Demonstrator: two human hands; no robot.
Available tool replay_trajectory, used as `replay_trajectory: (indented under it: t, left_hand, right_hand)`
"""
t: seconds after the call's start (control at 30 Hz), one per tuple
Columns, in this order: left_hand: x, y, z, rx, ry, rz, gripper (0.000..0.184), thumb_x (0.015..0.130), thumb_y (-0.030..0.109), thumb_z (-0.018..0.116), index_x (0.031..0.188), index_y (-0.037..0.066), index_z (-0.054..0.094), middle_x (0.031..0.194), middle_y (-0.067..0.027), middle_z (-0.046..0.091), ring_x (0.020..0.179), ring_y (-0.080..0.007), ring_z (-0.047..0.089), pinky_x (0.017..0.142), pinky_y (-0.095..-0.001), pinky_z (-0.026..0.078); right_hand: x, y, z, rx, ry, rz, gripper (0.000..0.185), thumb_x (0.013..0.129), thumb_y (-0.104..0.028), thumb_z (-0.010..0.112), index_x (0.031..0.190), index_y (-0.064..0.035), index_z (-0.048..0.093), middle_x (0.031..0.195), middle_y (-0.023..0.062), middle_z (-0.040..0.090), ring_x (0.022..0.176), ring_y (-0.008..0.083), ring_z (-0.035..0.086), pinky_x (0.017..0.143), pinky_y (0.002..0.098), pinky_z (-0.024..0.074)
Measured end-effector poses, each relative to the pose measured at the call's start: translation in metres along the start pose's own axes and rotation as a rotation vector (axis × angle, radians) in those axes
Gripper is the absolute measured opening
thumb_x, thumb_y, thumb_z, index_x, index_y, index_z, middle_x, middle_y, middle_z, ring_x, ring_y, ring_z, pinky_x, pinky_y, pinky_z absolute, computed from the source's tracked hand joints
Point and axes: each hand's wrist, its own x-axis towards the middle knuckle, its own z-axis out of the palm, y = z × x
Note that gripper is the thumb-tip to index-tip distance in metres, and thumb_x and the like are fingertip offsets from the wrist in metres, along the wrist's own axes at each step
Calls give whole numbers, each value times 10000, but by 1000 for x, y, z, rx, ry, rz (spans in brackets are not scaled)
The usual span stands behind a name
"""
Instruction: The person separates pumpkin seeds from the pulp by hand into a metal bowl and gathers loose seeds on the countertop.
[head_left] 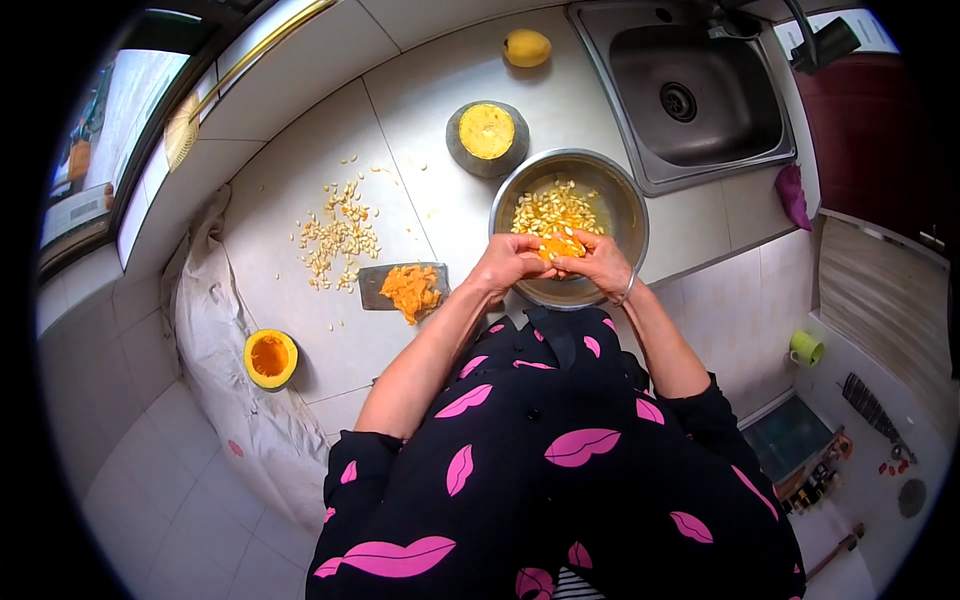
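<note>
Both my hands meet over a metal bowl point(630, 200) that holds many pale pumpkin seeds point(560, 208) in what looks like water. Between my fingers is a clump of orange pumpkin pulp point(562, 244) with seeds in it. My left hand point(508, 264) grips the clump from the left, fingers closed. My right hand point(600, 266), with a bracelet at the wrist, pinches it from the right. Left of the bowl, a heap of stringy orange pulp point(410, 288) lies on the blade of a cleaver point(374, 288). Loose seeds point(340, 235) are scattered beyond it on the tiled counter.
Behind the bowl stands a cut pumpkin piece point(487, 135), and a yellow fruit point(527, 48) lies further back. A steel sink point(700, 90) is at the back right. At the left edge, a hollowed pumpkin piece point(270, 359) sits by a pale cloth point(215, 330).
</note>
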Motion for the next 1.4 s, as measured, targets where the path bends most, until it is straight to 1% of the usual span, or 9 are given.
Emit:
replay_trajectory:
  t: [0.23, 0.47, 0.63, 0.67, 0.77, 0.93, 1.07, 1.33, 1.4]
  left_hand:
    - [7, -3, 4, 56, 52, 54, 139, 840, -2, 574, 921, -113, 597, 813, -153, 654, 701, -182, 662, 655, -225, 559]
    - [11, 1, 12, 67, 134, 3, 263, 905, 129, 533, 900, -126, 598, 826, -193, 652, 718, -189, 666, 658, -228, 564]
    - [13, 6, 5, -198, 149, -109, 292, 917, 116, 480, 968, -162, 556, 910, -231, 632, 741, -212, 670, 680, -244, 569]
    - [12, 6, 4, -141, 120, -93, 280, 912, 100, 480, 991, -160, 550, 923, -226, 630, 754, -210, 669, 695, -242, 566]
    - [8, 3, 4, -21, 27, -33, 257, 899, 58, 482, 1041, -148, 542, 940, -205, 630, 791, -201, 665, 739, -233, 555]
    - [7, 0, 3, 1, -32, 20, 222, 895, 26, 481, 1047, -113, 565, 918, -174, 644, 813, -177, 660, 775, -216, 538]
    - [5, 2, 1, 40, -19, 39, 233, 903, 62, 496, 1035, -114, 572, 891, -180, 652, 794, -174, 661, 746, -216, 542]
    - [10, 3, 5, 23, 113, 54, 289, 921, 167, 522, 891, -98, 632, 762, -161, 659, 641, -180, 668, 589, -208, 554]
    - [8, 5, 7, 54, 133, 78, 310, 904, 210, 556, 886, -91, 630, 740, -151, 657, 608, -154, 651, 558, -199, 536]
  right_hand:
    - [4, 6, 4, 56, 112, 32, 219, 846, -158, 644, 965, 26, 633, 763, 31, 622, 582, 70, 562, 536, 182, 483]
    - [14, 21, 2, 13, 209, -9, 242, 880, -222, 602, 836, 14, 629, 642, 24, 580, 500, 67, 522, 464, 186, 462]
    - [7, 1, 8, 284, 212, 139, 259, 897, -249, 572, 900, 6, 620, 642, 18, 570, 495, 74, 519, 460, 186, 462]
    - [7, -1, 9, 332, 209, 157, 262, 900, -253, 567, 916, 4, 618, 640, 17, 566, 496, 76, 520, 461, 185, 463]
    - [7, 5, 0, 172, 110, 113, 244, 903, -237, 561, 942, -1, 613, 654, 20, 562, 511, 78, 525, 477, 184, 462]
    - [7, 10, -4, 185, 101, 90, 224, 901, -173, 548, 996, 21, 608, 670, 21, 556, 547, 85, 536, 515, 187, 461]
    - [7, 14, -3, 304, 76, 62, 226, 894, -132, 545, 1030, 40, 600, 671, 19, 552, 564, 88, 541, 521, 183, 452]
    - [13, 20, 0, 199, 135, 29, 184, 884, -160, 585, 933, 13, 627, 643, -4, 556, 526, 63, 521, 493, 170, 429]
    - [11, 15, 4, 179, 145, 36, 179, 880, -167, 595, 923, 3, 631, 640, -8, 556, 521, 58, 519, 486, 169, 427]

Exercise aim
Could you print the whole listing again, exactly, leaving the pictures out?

Output below
Demonstrator: two human hands; no robot.
Available tool replay_trajectory, used as `replay_trajectory: (indented under it: t, left_hand, right_hand)`
"""
t: seconds after the call's start (control at 30 Hz), one per tuple
Columns, in this order: left_hand: x, y, z, rx, ry, rz, gripper (0.000..0.184), thumb_x (0.015..0.130), thumb_y (-0.030..0.109), thumb_z (-0.018..0.116), index_x (0.031..0.188), index_y (-0.037..0.066), index_z (-0.054..0.094), middle_x (0.031..0.194), middle_y (-0.067..0.027), middle_z (-0.046..0.091), ring_x (0.020..0.179), ring_y (-0.080..0.007), ring_z (-0.047..0.089), pinky_x (0.017..0.142), pinky_y (-0.095..-0.001), pinky_z (-0.026..0.078); right_hand: x, y, z, rx, ry, rz, gripper (0.000..0.185), thumb_x (0.013..0.129), thumb_y (-0.104..0.028), thumb_z (-0.010..0.112), index_x (0.031..0.190), index_y (-0.064..0.035), index_z (-0.048..0.093), middle_x (0.031..0.195), middle_y (-0.023..0.062), middle_z (-0.040..0.090), ring_x (0.022..0.176), ring_y (-0.008..0.083), ring_z (-0.035..0.086), pinky_x (0.017..0.143), pinky_y (0.002..0.098), pinky_z (-0.024..0.074)
Measured end-effector poses, each relative to the pose measured at the call's start: translation in metres along the start pose's own axes and rotation as a rotation vector (axis × angle, radians) in those axes
Gripper is the absolute measured opening
thumb_x, thumb_y, thumb_z, index_x, index_y, index_z, middle_x, middle_y, middle_z, ring_x, ring_y, ring_z, pinky_x, pinky_y, pinky_z absolute, computed from the source's tracked hand joints
Point and axes: each hand's wrist, its own x-axis towards the middle knuckle, its own z-axis out of the palm, y = z × x
Note that gripper is the thumb-tip to index-tip distance in metres, and thumb_x and the like are fingertip offsets from the wrist in metres, along the wrist's own axes at each step
Calls give whole numbers, each value times 10000, but by 1000 for x, y, z, rx, ry, rz (spans in brackets are not scaled)
The usual span stands behind a name
"""
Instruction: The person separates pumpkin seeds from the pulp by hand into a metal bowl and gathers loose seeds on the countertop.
[head_left] 
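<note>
Both my hands meet over a metal bowl point(630, 200) that holds many pale pumpkin seeds point(560, 208) in what looks like water. Between my fingers is a clump of orange pumpkin pulp point(562, 244) with seeds in it. My left hand point(508, 264) grips the clump from the left, fingers closed. My right hand point(600, 266), with a bracelet at the wrist, pinches it from the right. Left of the bowl, a heap of stringy orange pulp point(410, 288) lies on the blade of a cleaver point(374, 288). Loose seeds point(340, 235) are scattered beyond it on the tiled counter.
Behind the bowl stands a cut pumpkin piece point(487, 135), and a yellow fruit point(527, 48) lies further back. A steel sink point(700, 90) is at the back right. At the left edge, a hollowed pumpkin piece point(270, 359) sits by a pale cloth point(215, 330).
</note>
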Motion for the next 1.4 s, as measured, targets where the path bends most, until it is straight to 1% of the usual span, or 9 are given.
Emit:
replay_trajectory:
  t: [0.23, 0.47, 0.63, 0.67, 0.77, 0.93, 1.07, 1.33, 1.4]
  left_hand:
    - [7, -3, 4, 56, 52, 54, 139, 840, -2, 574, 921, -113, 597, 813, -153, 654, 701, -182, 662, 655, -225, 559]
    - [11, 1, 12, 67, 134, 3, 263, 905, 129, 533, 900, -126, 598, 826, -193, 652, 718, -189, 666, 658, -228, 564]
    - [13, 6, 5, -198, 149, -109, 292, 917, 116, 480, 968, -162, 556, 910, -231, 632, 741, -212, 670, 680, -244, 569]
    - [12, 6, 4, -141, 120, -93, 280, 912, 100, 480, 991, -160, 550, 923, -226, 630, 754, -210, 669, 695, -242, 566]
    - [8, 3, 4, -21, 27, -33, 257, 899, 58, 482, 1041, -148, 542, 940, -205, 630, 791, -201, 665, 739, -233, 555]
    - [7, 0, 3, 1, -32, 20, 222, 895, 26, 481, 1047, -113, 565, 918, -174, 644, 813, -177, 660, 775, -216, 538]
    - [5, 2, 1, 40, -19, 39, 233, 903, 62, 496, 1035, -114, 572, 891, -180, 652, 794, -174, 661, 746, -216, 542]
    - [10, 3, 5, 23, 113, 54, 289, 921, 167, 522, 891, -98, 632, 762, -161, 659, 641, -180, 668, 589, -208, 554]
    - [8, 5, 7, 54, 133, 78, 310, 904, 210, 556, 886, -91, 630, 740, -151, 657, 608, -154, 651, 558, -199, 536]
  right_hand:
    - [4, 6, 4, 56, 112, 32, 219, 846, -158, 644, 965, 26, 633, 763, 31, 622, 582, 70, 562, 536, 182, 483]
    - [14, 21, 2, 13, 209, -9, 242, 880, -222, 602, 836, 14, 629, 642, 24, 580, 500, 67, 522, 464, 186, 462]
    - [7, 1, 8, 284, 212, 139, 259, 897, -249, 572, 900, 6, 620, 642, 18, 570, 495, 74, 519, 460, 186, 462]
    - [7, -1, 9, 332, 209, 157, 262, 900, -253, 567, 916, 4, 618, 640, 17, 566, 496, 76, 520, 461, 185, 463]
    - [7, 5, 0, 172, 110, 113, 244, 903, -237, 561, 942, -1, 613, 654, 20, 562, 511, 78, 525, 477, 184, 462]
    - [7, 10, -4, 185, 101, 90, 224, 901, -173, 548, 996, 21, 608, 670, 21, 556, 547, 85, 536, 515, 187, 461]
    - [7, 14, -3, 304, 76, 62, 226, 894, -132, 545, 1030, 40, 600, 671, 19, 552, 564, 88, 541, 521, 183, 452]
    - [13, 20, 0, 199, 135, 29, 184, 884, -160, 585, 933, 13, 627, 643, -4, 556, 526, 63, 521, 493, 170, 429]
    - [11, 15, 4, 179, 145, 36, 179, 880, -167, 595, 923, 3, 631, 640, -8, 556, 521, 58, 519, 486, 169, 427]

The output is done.